What you need to do
Copy all entries exactly.

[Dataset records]

..........

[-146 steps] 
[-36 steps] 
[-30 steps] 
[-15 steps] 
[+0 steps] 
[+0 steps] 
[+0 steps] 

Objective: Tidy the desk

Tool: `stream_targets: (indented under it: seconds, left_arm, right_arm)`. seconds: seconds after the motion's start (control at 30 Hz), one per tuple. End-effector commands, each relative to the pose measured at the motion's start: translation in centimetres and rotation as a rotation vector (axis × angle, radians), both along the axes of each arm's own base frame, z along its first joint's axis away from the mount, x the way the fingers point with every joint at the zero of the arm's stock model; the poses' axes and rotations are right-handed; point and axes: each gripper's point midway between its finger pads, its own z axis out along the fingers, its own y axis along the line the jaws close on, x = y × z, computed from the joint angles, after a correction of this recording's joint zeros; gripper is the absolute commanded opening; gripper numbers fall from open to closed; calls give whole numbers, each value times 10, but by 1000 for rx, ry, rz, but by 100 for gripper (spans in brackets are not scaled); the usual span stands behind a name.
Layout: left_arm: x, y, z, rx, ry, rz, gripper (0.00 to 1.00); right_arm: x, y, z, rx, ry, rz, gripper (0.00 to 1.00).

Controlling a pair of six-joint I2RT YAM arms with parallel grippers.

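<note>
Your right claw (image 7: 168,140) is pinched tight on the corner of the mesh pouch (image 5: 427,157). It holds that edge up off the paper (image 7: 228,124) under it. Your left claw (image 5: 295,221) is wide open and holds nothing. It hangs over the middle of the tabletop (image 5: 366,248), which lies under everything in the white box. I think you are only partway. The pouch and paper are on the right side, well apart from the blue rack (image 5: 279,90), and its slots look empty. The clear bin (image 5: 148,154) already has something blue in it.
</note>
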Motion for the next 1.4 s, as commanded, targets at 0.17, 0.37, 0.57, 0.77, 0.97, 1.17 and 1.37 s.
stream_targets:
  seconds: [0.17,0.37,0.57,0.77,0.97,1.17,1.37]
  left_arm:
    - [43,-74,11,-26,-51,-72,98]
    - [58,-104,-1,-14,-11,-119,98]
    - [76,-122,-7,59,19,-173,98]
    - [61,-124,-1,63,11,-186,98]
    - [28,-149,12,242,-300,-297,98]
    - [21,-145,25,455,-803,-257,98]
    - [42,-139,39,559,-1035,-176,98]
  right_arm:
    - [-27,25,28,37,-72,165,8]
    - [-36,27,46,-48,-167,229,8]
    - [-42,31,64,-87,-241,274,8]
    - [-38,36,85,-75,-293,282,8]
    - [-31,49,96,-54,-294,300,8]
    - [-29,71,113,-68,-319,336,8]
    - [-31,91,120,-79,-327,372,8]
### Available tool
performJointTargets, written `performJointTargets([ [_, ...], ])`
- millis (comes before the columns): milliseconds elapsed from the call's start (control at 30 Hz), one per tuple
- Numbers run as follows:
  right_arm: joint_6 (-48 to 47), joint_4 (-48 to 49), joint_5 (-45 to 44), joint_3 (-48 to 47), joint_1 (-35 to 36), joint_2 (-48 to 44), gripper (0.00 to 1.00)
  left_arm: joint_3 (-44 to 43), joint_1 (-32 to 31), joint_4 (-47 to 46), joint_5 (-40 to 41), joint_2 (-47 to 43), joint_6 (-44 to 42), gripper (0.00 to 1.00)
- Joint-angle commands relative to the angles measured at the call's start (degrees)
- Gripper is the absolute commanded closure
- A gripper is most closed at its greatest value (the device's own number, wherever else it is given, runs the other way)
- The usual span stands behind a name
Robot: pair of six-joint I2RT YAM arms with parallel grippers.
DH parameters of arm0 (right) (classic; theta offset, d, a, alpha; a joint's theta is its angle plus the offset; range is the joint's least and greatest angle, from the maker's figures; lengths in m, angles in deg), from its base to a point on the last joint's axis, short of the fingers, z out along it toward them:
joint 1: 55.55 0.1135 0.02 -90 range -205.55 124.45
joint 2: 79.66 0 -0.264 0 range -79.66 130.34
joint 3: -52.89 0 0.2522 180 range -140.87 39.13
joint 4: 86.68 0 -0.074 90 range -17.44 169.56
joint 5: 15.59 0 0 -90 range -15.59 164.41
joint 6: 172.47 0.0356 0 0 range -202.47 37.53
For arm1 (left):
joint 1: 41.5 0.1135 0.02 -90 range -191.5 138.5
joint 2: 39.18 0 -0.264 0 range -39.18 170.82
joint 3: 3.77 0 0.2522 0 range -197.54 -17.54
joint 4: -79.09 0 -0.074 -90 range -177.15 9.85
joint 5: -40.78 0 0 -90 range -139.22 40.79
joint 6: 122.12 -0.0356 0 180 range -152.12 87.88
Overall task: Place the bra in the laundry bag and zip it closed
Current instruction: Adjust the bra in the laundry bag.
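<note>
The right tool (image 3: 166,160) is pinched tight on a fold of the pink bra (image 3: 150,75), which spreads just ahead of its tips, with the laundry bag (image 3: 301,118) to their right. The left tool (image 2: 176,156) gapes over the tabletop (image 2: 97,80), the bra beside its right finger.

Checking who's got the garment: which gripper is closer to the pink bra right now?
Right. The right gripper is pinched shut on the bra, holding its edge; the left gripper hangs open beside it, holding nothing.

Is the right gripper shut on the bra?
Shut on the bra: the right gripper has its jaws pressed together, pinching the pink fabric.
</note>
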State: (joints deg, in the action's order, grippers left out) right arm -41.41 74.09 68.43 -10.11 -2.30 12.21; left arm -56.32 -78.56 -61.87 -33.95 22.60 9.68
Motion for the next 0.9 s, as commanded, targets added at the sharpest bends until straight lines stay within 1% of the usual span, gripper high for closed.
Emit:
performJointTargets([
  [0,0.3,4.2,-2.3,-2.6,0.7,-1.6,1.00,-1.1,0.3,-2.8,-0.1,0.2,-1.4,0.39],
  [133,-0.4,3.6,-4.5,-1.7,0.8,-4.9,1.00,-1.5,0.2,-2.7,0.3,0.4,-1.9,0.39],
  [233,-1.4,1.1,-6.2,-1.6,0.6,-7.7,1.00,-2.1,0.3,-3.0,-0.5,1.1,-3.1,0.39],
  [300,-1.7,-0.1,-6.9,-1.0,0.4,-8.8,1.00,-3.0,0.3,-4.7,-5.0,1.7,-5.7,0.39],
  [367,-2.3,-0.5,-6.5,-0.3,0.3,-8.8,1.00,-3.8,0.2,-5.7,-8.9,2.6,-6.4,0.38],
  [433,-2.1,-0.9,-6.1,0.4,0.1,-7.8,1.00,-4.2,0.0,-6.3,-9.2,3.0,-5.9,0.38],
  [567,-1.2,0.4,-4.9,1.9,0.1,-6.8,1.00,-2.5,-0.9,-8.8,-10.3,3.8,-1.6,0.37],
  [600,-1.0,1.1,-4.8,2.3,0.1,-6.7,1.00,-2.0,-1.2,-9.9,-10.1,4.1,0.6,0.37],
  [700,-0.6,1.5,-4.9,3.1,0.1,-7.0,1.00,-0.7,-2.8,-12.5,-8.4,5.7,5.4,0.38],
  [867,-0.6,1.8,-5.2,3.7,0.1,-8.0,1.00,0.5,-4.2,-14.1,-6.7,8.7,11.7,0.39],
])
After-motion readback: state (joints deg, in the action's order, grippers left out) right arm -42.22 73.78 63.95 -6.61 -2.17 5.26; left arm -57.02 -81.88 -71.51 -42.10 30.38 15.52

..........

Solved exercise
[-146 steps] 
[-36 steps] 
[-30 steps] 
[-15 steps] 
[+0 steps] 
[+0 steps] 
[+0 steps] 

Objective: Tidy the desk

Tool: `stream_targets: (indented under it: seconds, left_arm, right_arm)`. seconds: seconds after the motion's start (control at 30 Hz), one per tuple. End-effector commands, each relative to the pose measured at the motion's start: translation in centimetres and rotation as a rotation vector (axis × angle, radians), both along the axes of each arm's own base frame, z along its first joint's axis away from the mount, x the way the fingers point with every joint at the zero of the arm's stock model; the poses' axes and rotations are right-handed; point and axes: each gripper's point midway between its finger pads, its own z axis out along the fingers, its own y axis along the line the jaws close on, x = y × z, computed from the joint angles, after a correction of this recording's joint zeros; gripper is the absolute commanded opening; gripper numbers fall from open to closed; calls give whole numbers, each value times 10, but by 1000 for rx, ry, rz, but by 100 for gripper (spans in brackets are not scaled); the usual span stands behind a name.
Layout: left_arm: x, y, z, rx, ry, rz, gripper (0.00 to 1.00); right_arm: x, y, z, rx, ry, rz, gripper (0.00 to 1.00).

Controlling a pair of six-joint I2RT YAM arms with parallel grippers.

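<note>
Your right claw (image 7: 168,140) is pinched tight on the corner of the mesh pouch (image 5: 427,157). It holds that edge up off the paper (image 7: 228,124) under it. Your left claw (image 5: 295,221) is wide open and holds nothing. It hangs over the middle of the tabletop (image 5: 366,248), which lies under everything in the white box. I think you are only partway. The pouch and paper are on the right side, well apart from the blue rack (image 5: 279,90), and its slots look empty. The clear bin (image 5: 148,154) already has something blue in it.
</note>
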Motion for the next 1.4 s, as commanded, targets at 0.17, 0.37, 0.57, 0.77, 0.97, 1.17 and 1.37 s.
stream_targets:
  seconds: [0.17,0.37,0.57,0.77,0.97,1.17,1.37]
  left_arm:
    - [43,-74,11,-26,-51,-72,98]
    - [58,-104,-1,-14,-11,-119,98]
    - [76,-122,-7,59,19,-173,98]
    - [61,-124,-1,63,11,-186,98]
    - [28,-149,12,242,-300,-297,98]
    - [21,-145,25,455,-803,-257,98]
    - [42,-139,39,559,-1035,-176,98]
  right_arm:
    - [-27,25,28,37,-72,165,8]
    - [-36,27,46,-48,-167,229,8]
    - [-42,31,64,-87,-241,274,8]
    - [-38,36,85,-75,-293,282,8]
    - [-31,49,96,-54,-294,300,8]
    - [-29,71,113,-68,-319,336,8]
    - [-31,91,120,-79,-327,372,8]
### Available tool
performJointTargets, written `performJointTargets([ [_, ...], ])`
- millis (comes before the columns): milliseconds elapsed from the call's start (control at 30 Hz), one per tuple
- Numbers run as follows:
  right_arm: joint_6 (-48 to 47), joint_4 (-48 to 49), joint_5 (-45 to 44), joint_3 (-48 to 47), joint_1 (-35 to 36), joint_2 (-48 to 44), gripper (0.00 to 1.00)
  left_arm: joint_3 (-44 to 43), joint_1 (-32 to 31), joint_4 (-47 to 46), joint_5 (-40 to 41), joint_2 (-47 to 43), joint_6 (-44 to 42), gripper (0.00 to 1.00)
- Joint-angle commands relative to the angles measured at the call's start (degrees)
- Gripper is the absolute commanded closure
- A gripper is most closed at its greatest value (the device's own number, wherever else it is given, runs the other way)
- The usual span stands behind a name
Robot: pair of six-joint I2RT YAM arms with parallel grippers.
DH parameters of arm0 (right) (classic; theta offset, d, a, alpha; a joint's theta is its angle plus the offset; range is the joint's least and greatest angle, from the maker's figures; lengths in m, angles in deg), from its base to a point on the last joint's axis, short of the fingers, z out along it toward them:
joint 1: 55.55 0.1135 0.02 -90 range -205.55 124.45
joint 2: 79.66 0 -0.264 0 range -79.66 130.34
joint 3: -52.89 0 0.2522 180 range -140.87 39.13
joint 4: 86.68 0 -0.074 90 range -17.44 169.56
joint 5: 15.59 0 0 -90 range -15.59 164.41
joint 6: 172.47 0.0356 0 0 range -202.47 37.53
For arm1 (left):
joint 1: 41.5 0.1135 0.02 -90 range -191.5 138.5
joint 2: 39.18 0 -0.264 0 range -39.18 170.82
joint 3: 3.77 0 0.2522 0 range -197.54 -17.54
joint 4: -79.09 0 -0.074 -90 range -177.15 9.85
joint 5: -40.78 0 0 -90 range -139.22 40.79
joint 6: 122.12 -0.0356 0 180 range -152.12 87.88
Overall task: Place the bra in the laundry bag and zip it closed
Current instruction: Adjust the bra in the laundry bag.
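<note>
The right tool (image 3: 166,160) is pinched tight on a fold of the pink bra (image 3: 150,75), which spreads just ahead of its tips, with the laundry bag (image 3: 301,118) to their right. The left tool (image 2: 176,156) gapes over the tabletop (image 2: 97,80), the bra beside its right finger.

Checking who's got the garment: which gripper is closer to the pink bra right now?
Right. The right gripper is pinched shut on the bra, holding its edge; the left gripper hangs open beside it, holding nothing.

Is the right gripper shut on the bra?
Shut on the bra: the right gripper has its jaws pressed together, pinching the pink fabric.
</note>
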State: (joints deg, in the action's order, grippers left out) right arm -41.41 74.09 68.43 -10.11 -2.30 12.21; left arm -56.32 -78.56 -61.87 -33.95 22.60 9.68
Motion for the next 0.9 s, as commanded, targets added at the sharpest bends until straight lines stay within 1% of the usual span, gripper high for closed.
Emit:
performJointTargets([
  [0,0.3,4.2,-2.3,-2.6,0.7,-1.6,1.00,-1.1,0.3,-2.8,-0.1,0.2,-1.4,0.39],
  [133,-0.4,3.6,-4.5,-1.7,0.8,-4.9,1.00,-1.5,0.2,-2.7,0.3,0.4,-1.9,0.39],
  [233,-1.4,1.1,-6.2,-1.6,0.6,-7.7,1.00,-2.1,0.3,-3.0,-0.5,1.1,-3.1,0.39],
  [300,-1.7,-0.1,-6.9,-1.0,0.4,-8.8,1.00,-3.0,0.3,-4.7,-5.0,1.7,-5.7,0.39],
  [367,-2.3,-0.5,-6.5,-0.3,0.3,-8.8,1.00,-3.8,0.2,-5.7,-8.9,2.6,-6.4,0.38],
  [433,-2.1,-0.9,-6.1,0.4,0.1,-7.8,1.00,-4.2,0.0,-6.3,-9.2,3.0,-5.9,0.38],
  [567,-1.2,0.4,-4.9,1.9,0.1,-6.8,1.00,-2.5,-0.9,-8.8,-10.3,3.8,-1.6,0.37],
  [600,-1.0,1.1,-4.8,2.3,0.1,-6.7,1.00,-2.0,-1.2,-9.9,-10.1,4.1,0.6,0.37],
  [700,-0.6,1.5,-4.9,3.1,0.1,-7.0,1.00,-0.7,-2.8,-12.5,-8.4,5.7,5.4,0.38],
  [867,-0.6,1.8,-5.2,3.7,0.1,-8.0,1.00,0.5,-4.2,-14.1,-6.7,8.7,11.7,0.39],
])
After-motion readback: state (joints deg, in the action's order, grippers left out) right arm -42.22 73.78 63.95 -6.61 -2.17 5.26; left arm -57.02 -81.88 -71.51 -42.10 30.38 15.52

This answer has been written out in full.